__Work task__. Your answer must be an exact copy of the entries below, with every picture removed.

__Records supplied__.
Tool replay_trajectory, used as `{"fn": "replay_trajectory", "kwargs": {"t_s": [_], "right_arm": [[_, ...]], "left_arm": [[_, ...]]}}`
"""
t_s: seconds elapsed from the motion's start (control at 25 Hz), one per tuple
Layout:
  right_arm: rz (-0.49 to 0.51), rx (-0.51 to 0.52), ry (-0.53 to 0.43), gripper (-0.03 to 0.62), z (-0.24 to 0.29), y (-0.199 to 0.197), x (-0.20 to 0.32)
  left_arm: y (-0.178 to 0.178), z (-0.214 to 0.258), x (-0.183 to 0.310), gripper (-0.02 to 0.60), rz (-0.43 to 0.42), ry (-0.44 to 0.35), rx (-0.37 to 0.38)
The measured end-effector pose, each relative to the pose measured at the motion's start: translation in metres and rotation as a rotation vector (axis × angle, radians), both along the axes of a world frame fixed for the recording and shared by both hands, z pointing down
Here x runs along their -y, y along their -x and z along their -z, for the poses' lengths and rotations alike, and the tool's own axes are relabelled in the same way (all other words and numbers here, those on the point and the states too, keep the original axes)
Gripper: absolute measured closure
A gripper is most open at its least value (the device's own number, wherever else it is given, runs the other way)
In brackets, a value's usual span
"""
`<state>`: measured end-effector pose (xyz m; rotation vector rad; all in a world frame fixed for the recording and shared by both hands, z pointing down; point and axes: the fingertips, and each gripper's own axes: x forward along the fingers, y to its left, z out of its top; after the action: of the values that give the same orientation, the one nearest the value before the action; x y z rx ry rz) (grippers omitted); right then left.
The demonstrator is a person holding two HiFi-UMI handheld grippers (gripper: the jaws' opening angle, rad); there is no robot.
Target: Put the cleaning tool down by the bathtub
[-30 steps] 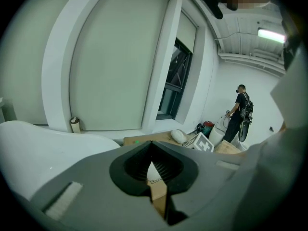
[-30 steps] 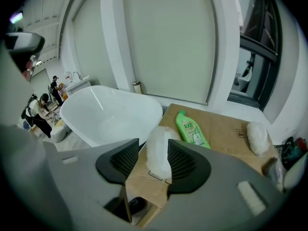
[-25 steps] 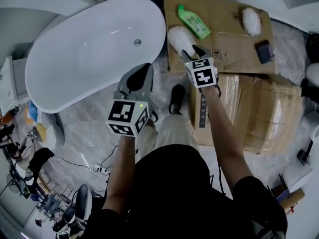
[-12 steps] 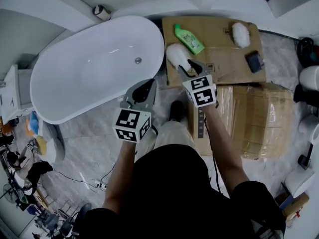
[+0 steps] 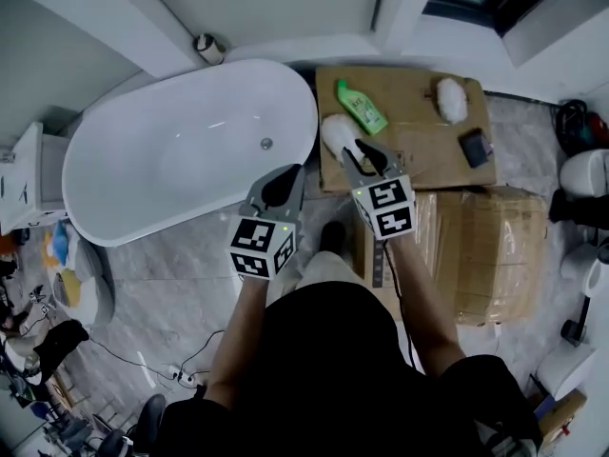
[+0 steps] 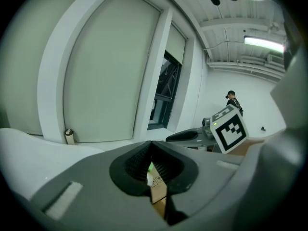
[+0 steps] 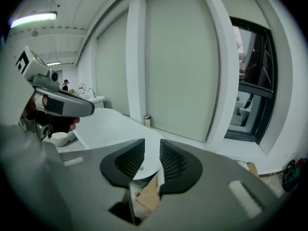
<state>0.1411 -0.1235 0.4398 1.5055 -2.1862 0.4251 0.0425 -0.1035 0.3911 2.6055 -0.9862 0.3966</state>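
Black cloth of the person's shirt [image 5: 324, 369] fills the lower middle of the head view, and both arms reach up from it. The left gripper [image 5: 284, 177] is at the centre of the frame, a little left, over the grey stone floor [image 5: 171, 274]. In the left gripper view its jaws are together, with only a thin slit between the ribbed pads and nothing in it. The right gripper [image 5: 369, 157] is just right of centre. In the right gripper view its jaws are apart and closing, and the gap between them holds nothing; through it I see only some cardboard and the white tub far below.

To the right of the right arm stands a big wrapped cardboard box [image 5: 485, 255]. Above it a flat cardboard sheet [image 5: 419, 136] lies on the floor. The cleaning tool [image 5: 336, 133], white and fluffy, lies on the left edge of this sheet, just beside the right end of the bathtub [image 5: 171, 150] and close to the upper left of the right gripper's tips. No gripper holds it.

Farther up on the sheet lie a green bottle [image 5: 360, 106], a second white fluffy pad [image 5: 450, 100] and a small dark thing [image 5: 474, 148]. The bathtub takes the upper left of the frame, under the pale wall.
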Motion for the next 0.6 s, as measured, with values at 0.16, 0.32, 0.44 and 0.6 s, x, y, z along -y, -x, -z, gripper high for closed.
{"fn": "replay_trajectory", "kwargs": {"t_s": [0.16, 0.32, 0.44, 0.6], "right_arm": [[0.017, 0.001, -0.057, 0.501, 0.032, 0.009, -0.005], [0.032, 0.011, -0.108, 0.514, 0.062, 0.015, -0.012], [0.047, 0.011, -0.147, 0.523, 0.084, 0.019, -0.015], [0.062, 0.011, -0.199, 0.536, 0.110, 0.024, -0.020]], "left_arm": [[0.003, 0.015, 0.004, 0.583, 0.010, -0.034, -0.022], [0.005, 0.036, 0.008, 0.583, 0.025, -0.070, -0.051], [0.004, 0.050, 0.010, 0.583, 0.026, -0.098, -0.064], [0.004, 0.067, 0.010, 0.583, 0.023, -0.132, -0.079]]}}
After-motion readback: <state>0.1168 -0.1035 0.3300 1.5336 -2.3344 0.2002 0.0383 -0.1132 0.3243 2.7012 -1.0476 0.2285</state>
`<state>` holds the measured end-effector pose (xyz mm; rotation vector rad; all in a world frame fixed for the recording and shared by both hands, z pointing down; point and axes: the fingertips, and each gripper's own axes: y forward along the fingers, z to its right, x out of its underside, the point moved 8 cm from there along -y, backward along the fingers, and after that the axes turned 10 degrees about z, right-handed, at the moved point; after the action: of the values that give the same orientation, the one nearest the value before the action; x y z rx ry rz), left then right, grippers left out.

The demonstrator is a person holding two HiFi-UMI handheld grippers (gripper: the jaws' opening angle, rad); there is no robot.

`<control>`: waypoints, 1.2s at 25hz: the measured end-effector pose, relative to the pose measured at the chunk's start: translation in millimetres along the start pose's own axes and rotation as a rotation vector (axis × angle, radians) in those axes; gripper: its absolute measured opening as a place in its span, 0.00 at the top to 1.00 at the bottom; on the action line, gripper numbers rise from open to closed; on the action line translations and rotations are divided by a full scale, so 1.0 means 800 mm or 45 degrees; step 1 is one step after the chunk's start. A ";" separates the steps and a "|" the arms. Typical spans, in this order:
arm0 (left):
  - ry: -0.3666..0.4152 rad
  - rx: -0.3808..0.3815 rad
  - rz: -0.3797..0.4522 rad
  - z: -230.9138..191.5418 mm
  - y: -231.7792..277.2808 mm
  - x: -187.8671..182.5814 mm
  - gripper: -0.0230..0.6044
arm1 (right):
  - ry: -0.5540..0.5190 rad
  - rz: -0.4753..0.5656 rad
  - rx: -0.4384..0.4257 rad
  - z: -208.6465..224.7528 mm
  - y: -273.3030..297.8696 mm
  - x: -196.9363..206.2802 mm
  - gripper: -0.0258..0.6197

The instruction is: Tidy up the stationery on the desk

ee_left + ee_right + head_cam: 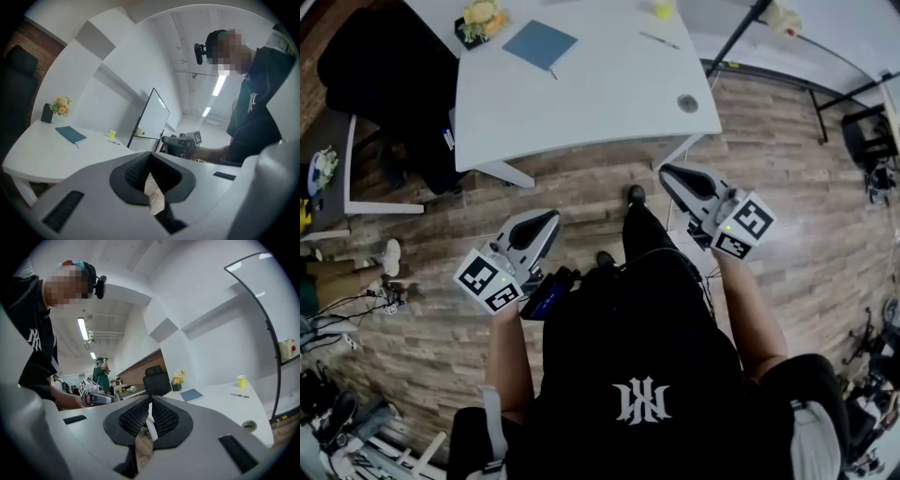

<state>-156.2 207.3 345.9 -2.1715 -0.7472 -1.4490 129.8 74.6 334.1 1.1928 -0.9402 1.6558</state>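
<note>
A white desk [600, 89] stands ahead of me on the wood floor. On it lie a blue notebook [540, 43], a pen [660, 39] and a yellow cup [664, 9]. My left gripper [551, 219] and right gripper [667, 172] are held in the air short of the desk's near edge, both shut with nothing between the jaws. The left gripper view shows the notebook [71, 134] and cup [112, 134] far off past its shut jaws. From the right gripper view I see the notebook [191, 395], pen [239, 395] and cup [241, 380].
A small flower pot [480, 21] sits at the desk's far left corner and a round cable grommet [687, 103] near its right edge. A black chair [384, 75] stands left of the desk. A whiteboard stand [741, 37] is at the right. Another person [101, 376] stands in the background.
</note>
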 end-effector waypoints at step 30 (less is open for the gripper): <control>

__Completed task__.
Tool replay_trajectory, used as `{"fn": "replay_trajectory", "kwargs": {"t_s": [_], "right_arm": [[_, ...]], "left_arm": [[_, ...]]}}`
"""
t_s: seconds elapsed from the motion's start (control at 25 Hz), one per tuple
Layout:
  right_arm: rz (-0.49 to 0.51), rx (-0.51 to 0.52), ry (-0.53 to 0.43), gripper (-0.03 to 0.62), z (-0.24 to 0.29), y (-0.199 to 0.197), x (-0.20 to 0.32)
  left_arm: y (-0.178 to 0.178), z (-0.214 to 0.258), x (-0.183 to 0.310), gripper (-0.02 to 0.60), rz (-0.43 to 0.42), ry (-0.44 to 0.35), rx (-0.37 to 0.38)
The measured end-effector pose, each relative to the pose measured at the motion's start: translation in metres and rotation as a rotation vector (axis × angle, radians), both along the axes of a world frame fixed for the recording and shared by both hands, z pointing down
Here x runs along their -y, y along their -x and z along their -z, for the poses' lengths and rotations alike, and the tool's own axes are relabelled in the same way (all other words and numbers here, those on the point and the states too, keep the original axes)
Gripper: absolute measured closure
A gripper is most open at its least value (the device's own number, wherever else it is given, runs the other way)
In brackets, a value's usual span
"""
`<state>`: measured end-effector pose (xyz m; rotation vector rad; all in a world frame fixed for the recording and shared by both hands, z pointing down; point and axes: the fingertips, and each gripper's own axes: x forward along the fingers, y to its left, z out of its top; after the action: of the values that give the same orientation, the one nearest the value before the action; x y z rx ry rz) (grippers omitted); right then left.
The demonstrator is a person holding two HiFi-UMI handheld grippers (gripper: the jaws' opening angle, rad); there is no robot.
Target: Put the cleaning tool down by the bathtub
[-30 steps] 
[-30 steps] 
[-25 steps] 
[-12 steps] 
[+0 steps] 
[+0 steps] 
[+0 steps] 
<state>0.1411 -0.1235 0.4398 1.5055 -2.1862 0.4251 0.0425 -0.1035 0.3911 2.6055 -0.9862 0.3966</state>
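Black cloth of the person's shirt [image 5: 324, 369] fills the lower middle of the head view, and both arms reach up from it. The left gripper [image 5: 284, 177] is at the centre of the frame, a little left, over the grey stone floor [image 5: 171, 274]. In the left gripper view its jaws are together, with only a thin slit between the ribbed pads and nothing in it. The right gripper [image 5: 369, 157] is just right of centre. In the right gripper view its jaws are apart and closing, and the gap between them holds nothing; through it I see only some cardboard and the white tub far below.

To the right of the right arm stands a big wrapped cardboard box [image 5: 485, 255]. Above it a flat cardboard sheet [image 5: 419, 136] lies on the floor. The cleaning tool [image 5: 336, 133], white and fluffy, lies on the left edge of this sheet, just beside the right end of the bathtub [image 5: 171, 150] and close to the upper left of the right gripper's tips. No gripper holds it.

Farther up on the sheet lie a green bottle [image 5: 360, 106], a second white fluffy pad [image 5: 450, 100] and a small dark thing [image 5: 474, 148]. The bathtub takes the upper left of the frame, under the pale wall.
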Motion for the next 0.6 s, as measured, with values at 0.16, 0.32, 0.44 and 0.6 s, x, y, z along -y, -x, -z, gripper high for closed.
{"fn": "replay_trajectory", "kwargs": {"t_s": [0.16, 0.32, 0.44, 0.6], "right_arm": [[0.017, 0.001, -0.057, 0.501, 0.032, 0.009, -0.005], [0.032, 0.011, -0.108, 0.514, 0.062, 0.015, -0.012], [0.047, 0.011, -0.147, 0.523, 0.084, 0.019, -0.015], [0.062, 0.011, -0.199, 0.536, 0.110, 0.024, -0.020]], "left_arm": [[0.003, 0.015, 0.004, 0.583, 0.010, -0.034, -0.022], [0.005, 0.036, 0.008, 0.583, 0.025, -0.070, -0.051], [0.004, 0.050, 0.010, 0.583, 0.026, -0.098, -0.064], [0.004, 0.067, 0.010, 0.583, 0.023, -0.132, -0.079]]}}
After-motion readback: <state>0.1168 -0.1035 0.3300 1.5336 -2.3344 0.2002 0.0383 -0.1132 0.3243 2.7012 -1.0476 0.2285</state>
`<state>` holds the measured end-effector pose (xyz mm; rotation vector rad; all in a world frame fixed for the recording and shared by both hands, z pointing down; point and axes: the fingertips, and each gripper's own axes: y forward along the fingers, z to its right, x out of its underside, the point moved 8 cm from there along -y, backward along the fingers, and after that the axes turned 10 degrees about z, right-handed, at the moved point; after the action: of the values that give the same orientation, the one nearest the value before the action; x y z rx ry rz), left then right, grippers left out.

The demonstrator is a person holding two HiFi-UMI handheld grippers (gripper: the jaws' opening angle, rad); there is no robot.

`<control>`: waypoints, 1.2s at 25hz: the measured end-effector pose, relative to the pose measured at the chunk's start: translation in millimetres along the start pose's own axes and rotation as a rotation vector (axis × angle, radians) in those axes; gripper: its absolute measured opening as a place in its span, 0.00 at the top to 1.00 at the bottom; on the action line, gripper numbers rise from open to closed; on the action line translations and rotations are divided by a full scale, so 1.0 means 800 mm or 45 degrees; step 1 is one step after the chunk's start. A ";" separates the steps and a "|" the arms. Typical spans, in this order:
arm0 (left):
  - ry: -0.3666..0.4152 rad
  - rx: -0.3808..0.3815 rad
  - rz: -0.3797..0.4522 rad
  - z: -230.9138..191.5418 mm
  - y: -231.7792..277.2808 mm
  - x: -187.8671..182.5814 mm
  - gripper: -0.0230..0.6044
arm1 (right):
  - ry: -0.5540..0.5190 rad
  - rz: -0.4753..0.5656 rad
  - rx: -0.4384..0.4257 rad
  - z: -208.6465..224.7528 mm
  - y: -273.3030..297.8696 mm
  - x: -196.9363..206.2802 mm
  - gripper: -0.0258..0.6197

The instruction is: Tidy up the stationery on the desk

ee_left + ee_right + head_cam: 

<state>-156.2 207.3 345.9 -2.1715 -0.7472 -1.4490 129.8 74.6 334.1 1.1928 -0.9402 1.6558</state>
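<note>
A white desk [600, 89] stands ahead of me on the wood floor. On it lie a blue notebook [540, 43], a pen [660, 39] and a yellow cup [664, 9]. My left gripper [551, 219] and right gripper [667, 172] are held in the air short of the desk's near edge, both shut with nothing between the jaws. The left gripper view shows the notebook [71, 134] and cup [112, 134] far off past its shut jaws. From the right gripper view I see the notebook [191, 395], pen [239, 395] and cup [241, 380].
A small flower pot [480, 21] sits at the desk's far left corner and a round cable grommet [687, 103] near its right edge. A black chair [384, 75] stands left of the desk. A whiteboard stand [741, 37] is at the right. Another person [101, 376] stands in the background.
</note>
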 end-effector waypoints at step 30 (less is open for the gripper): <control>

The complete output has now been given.